DATA BLOCK: Begin
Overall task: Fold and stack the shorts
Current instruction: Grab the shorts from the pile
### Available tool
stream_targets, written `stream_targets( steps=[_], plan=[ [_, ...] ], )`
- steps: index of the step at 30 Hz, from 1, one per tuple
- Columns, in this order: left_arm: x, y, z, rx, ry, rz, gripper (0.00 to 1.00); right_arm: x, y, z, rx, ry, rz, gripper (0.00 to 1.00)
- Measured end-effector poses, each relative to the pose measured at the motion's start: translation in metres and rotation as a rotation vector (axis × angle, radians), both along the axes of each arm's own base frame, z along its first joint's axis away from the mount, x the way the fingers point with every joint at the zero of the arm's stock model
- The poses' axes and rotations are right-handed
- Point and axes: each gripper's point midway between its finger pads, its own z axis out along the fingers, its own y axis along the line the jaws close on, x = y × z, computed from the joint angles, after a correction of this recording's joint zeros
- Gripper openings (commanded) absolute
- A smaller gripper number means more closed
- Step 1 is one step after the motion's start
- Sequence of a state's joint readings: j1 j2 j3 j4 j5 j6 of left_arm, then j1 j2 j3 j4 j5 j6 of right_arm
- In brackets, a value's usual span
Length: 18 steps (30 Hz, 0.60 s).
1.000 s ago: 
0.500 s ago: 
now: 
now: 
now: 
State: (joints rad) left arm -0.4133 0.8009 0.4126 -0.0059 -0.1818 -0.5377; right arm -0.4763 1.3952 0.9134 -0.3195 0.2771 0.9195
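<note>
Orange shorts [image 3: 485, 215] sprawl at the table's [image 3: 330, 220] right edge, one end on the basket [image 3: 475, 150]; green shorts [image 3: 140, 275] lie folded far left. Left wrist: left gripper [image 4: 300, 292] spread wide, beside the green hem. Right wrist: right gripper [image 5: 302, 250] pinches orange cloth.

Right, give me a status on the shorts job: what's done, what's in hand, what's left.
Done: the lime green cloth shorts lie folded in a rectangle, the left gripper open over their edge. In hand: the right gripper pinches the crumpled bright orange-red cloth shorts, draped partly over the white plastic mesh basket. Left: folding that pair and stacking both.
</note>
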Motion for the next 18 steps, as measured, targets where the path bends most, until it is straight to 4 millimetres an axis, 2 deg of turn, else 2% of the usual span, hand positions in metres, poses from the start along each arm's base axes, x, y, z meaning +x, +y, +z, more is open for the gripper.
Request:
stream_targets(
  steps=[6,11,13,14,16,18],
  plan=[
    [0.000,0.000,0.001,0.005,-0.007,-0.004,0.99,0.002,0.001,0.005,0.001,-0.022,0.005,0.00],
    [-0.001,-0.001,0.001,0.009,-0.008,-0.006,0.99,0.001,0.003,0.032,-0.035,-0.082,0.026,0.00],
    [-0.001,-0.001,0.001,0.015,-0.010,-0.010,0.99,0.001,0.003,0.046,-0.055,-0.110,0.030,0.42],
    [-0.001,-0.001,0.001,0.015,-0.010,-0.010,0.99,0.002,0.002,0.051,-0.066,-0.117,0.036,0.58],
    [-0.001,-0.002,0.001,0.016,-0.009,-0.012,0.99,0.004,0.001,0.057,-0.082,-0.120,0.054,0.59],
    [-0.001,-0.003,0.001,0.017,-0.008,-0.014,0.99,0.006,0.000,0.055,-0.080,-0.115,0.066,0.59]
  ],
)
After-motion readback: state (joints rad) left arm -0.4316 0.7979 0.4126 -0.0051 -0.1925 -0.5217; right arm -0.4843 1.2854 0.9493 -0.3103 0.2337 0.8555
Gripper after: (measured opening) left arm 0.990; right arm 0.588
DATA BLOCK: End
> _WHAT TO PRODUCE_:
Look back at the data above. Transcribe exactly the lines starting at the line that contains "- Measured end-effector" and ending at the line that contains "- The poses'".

> _RESULT FOR THIS EXERCISE_:
- Measured end-effector poses, each relative to the pose measured at the motion's start: translation in metres and rotation as a rotation vector (axis × angle, radians), both along the axes of each arm's own base frame, z along its first joint's axis away from the mount, x the way the fingers point with every joint at the zero of the arm's stock model
- The poses' axes and rotations are right-handed

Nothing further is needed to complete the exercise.